A Justiça sentenciou o homem a um ano e três meses de prisão. Por ser réu primário, a pena privativa de liberdade foi substituída pelo pagamento de dois salários-mínimos, em favor do filho, e pela prestação de serviços à comunidade. A decisão foi embasada no conceito de “abandono material”.
Segundo o advogado Dimas Messias de Carvalho, membro do Instituto Brasileiro de Direito de Família – IBDFAM, abandono material é o “descumprimento injustificado do dever de uma pessoa em prover a subsistência de um parente próximo ou cônjuge”. Essa conduta configura crime contra a assistência familiar, conforme previsto no Código Penal.

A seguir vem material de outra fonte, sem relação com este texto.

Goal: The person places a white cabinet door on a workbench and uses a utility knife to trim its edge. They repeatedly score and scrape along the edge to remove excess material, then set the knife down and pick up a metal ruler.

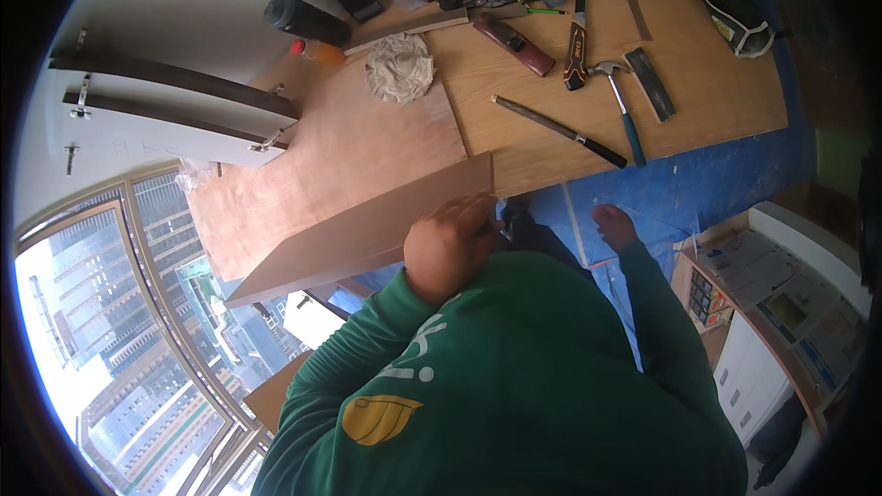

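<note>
Proceeding from left to right, locate first the white board with dark edging and metal hinges. Next is a black cylindrical bottle, near a small orange bottle with a red cap. The flat brown rectangular panel lies along the near edge of a pinkish plywood sheet, which carries a crumpled beige cloth.

At the panel's right end is the left hand. Its grip is curled against the panel's edge (the palm side is hidden, so whether it clasps the panel cannot be told). Beyond, the wooden surface bears a dark red oblong tool, a slim dark file with a black handle and an orange-and-black cutter.

The right hand is apart from the panel, above blue sheeting; its grip is partly curled, contents undeterminable. Farther right are a teal-handled hammer and a dark rectangular block.
</note>
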The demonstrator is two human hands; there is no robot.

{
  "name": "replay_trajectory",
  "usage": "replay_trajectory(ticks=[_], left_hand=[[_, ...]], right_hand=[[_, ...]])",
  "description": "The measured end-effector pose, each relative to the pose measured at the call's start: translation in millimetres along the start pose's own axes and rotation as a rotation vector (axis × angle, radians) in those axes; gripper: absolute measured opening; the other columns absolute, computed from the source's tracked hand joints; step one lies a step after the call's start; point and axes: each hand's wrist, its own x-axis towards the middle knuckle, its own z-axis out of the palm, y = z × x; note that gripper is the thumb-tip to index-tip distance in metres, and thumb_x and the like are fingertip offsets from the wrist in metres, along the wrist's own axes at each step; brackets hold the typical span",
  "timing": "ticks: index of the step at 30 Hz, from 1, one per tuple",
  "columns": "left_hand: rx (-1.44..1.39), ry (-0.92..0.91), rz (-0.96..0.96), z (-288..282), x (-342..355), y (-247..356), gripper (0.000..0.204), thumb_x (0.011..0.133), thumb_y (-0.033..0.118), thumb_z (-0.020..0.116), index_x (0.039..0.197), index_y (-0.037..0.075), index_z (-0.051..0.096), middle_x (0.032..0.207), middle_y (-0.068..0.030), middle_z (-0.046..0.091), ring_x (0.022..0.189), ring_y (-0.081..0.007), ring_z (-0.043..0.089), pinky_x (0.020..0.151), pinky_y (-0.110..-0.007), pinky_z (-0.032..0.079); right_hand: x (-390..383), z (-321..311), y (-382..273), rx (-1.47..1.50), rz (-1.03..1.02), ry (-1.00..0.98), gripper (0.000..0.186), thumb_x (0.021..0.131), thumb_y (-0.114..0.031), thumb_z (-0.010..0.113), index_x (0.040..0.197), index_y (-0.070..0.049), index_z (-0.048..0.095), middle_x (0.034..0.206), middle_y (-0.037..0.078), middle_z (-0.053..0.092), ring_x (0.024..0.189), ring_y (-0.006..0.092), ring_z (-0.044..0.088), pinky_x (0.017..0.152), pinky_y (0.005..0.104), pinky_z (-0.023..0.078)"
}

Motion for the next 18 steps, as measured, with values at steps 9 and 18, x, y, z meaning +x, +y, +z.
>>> replay_trajectory(ticks=[9, 18], left_hand=[[0.053, 0.049, -0.027, 4, -13, 2, 0.033, 0.081, 0.016, 0.083, 0.111, 0.007, 0.074, 0.113, -0.0101, 0.077, 0.101, -0.0292, 0.075, 0.083, -0.04, 0.062], [0.032, 0.111, 0.062, 1, -12, -5, 0.03, 0.082, 0.021, 0.083, 0.105, 0.005, 0.073, 0.104, -0.01, 0.077, 0.093, -0.0297, 0.075, 0.077, -0.04, 0.061]], right_hand=[[-2, -23, -16, -0.021, 0.043, -0.015, 0.034, 0.096, -0.034, 0.07, 0.112, -0.004, 0.071, 0.082, 0.004, 0.067, 0.069, 0.0129, 0.061, 0.058, 0.0306, 0.05], [-6, -8, -55, 0.03, 0.022, -0.041, 0.034, 0.096, -0.03, 0.072, 0.117, -0.003, 0.071, 0.089, 0.002, 0.068, 0.072, 0.0116, 0.06, 0.06, 0.0289, 0.05]])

“O crime de abandono material possui três fatos típicos: deixar, sem justa causa, de prover a subsistência do cônjuge, ou do filho menor de 18 anos, ou inapto para o trabalho, ou de ascendente inválido ou maior de 60 anos, não lhes proporcionando os recursos necessários; faltar, sem justa causa, ao pagamento de pensão alimentícia judicialmente acordada, fixada ou majorada; deixar, sem justa causa, de socorrer descendente ou ascendente, gravemente enfermo. As vítimas protegidas pelo crime de abandono material são, portanto, o cônjuge, descendentes, ascendentes e beneficiários de pensão alimentícia”, explica.
Abandono foi sistemático
O processo de Minas Gerais mostra que, de acordo com a mãe da criança, o pai prometia valores, mas, em seguida, mostrava-se indiferente. Dizia que não estava trabalhando e teria, inclusive, sumido por vários meses sem pagar o que devia ao filho.

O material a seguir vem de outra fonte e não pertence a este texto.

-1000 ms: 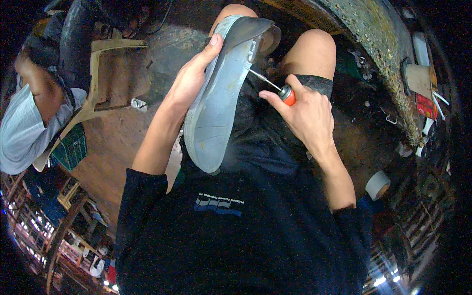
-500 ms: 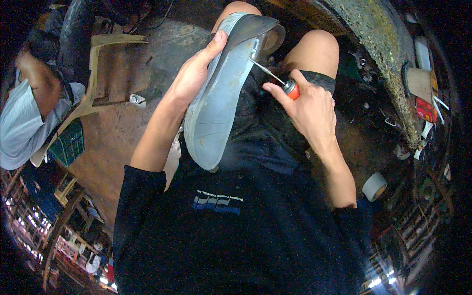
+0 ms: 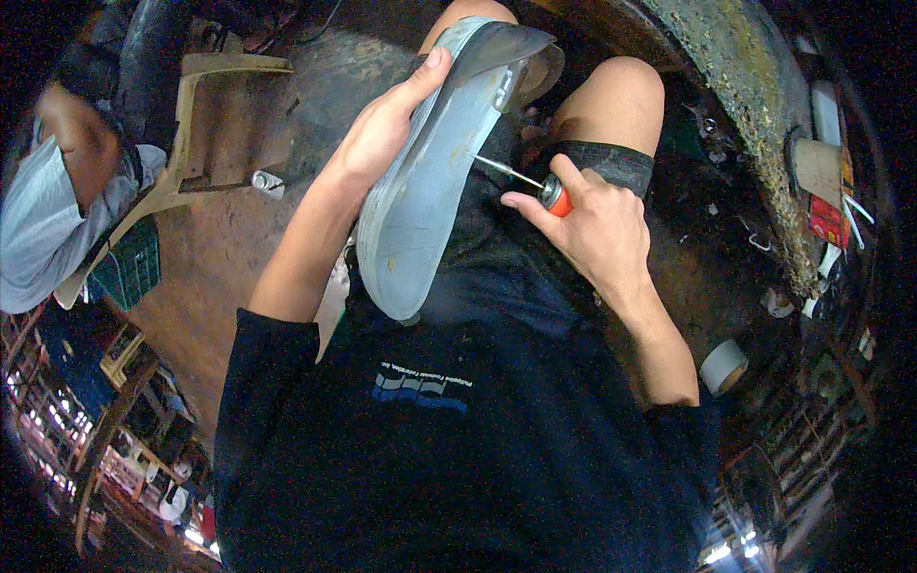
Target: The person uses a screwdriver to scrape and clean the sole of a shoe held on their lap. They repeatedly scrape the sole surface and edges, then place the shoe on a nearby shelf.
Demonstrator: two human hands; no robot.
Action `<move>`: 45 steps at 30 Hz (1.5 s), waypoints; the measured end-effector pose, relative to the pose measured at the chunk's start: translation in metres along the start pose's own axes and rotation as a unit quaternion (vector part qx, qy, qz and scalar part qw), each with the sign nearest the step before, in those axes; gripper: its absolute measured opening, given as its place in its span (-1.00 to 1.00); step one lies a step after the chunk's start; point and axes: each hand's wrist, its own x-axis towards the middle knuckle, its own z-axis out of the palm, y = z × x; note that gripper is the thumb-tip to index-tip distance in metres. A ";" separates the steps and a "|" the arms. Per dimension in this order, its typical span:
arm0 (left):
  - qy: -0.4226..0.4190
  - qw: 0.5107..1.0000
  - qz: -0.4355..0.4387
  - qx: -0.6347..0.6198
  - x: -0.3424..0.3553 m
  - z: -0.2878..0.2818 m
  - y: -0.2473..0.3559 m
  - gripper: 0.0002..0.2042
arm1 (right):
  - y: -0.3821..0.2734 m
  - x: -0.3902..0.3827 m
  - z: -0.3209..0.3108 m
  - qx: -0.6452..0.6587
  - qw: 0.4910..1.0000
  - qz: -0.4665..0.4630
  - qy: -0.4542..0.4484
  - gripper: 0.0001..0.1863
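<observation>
My left hand [image 3: 387, 129] is wrapped along the left side of a shoe [image 3: 415, 210], thumb on top near its far end. The shoe's pale grey-blue sole faces up, and a dark flap [image 3: 497, 53] curls loose at the far end. Cuts or whitish gaps show by the flap. My right hand [image 3: 602, 224] grips the red handle of an awl [image 3: 554, 199]. Its thin metal shaft points left, the tip at the sole's right edge; whether it pierces the sole I cannot tell.
A rough, crusted bench edge [image 3: 745, 115] runs along the upper right. A roll of tape [image 3: 723, 366] lies at right. On the left are a broken chair frame [image 3: 181, 115], a small can [image 3: 267, 183], a green crate [image 3: 132, 267] and another person's arm [image 3: 81, 148].
The awl's tip has moved from the notch near the flap toward me along the sole's right edge. My right hand has shifted slightly left and nearer; my left hand keeps its hold.
</observation>
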 end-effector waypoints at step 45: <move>-0.221 0.935 0.025 -0.278 -0.012 -0.029 -0.030 -0.27 | 0.013 -0.007 -0.003 0.016 0.998 -0.056 -0.026 -0.28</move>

“Para que a falta de pagamento de pensão alimentícia configure crime de abandono material é necessário que ela seja injusta, voluntária, que não exista uma justa causa. Se a inadimplência for justificada, existindo motivo real e grave, não configura o delito”, aponta Dimas de Carvalho.
A Justiça mineira considerou que o abandono foi sistemático, já que o pai omitiu-se em honrar os acordos por anos, mesmo que esparsamente tenha pago os valores, o que indicaria a intenção em permanecer na situação inicial de não ajudar nas despesas.
“O abandono material ocorreu tanto antes da ação judicial quanto após a celebração do acordo judicial”, diz um trecho da sentença, que destaca ainda que o pai deixou de contribuir minimamente, sem justa causa, para prover a subsistência do filho, deixando todo o encargo financeiro para a mãe da criança.
Desafios
No Direito Civil, medidas como a prisão civil em regime fechado buscam garantir o cumprimento da obrigação alimentar. Ainda assim, a efetividade dessas sanções enfrenta desafios na prática.
“Apesar de o crime de abandono material ser de ação penal pública incondicionada, raramente os processos cíveis de execução de alimentos contra devedores persistentes são remetidos à esfera criminal. Isso demonstra uma resistência na aplicação de sanções penais nesses casos, ainda que existam mecanismos legais para responsabilização mais severa dos inadimplentes”, avalia o advogado.
Muitos especialistas defendem que a esfera cível é eficiente para compelir o devedor a cumprir o dever dos alimentos. Dimas de Carvalho discorda.
“Na prática, muitos devedores contumazes deixam de efetuar o pagamento intencionalmente, somente o fazendo após a citação com ameaça de prisão civil, o que causa grande sofrimento aos alimentandos, que diante das dificuldades não promovem a execução. A condenação criminal é um alerta de que o fato é criminoso e que nova condenação pode ocasionar reincidência com consequências graves. Grande parte da minha vida profissional exerci o cargo de promotor de Justiça e sempre denunciei os devedores inadimplentes de alimentos contumazes pelo crime de abandono material. O resultado, após a primeira condenação, foi muito satisfatório no cumprimento da obrigação”, afirma.
Segundo ele, apesar de existirem decisões criminais condenando devedores inadimplentes por abandono material, elas são insuficientes para criar uma cultura de que deixar de prover os alimentos é um crime.
“Os advogados deveriam noticiar mais o crime ao promotor de Justiça nas execuções que atuam, o que também se aplica aos representantes do Ministério Público – MP e aos juízes, inclusive se valendo do artigo 40 do Código de Processo Penal, que determina ao juiz a remessa dos documentos necessários ao MP para oferecimento de denúncia quando verificarem a existência de crime de ação pública, como no caso de abandono material”, conclui.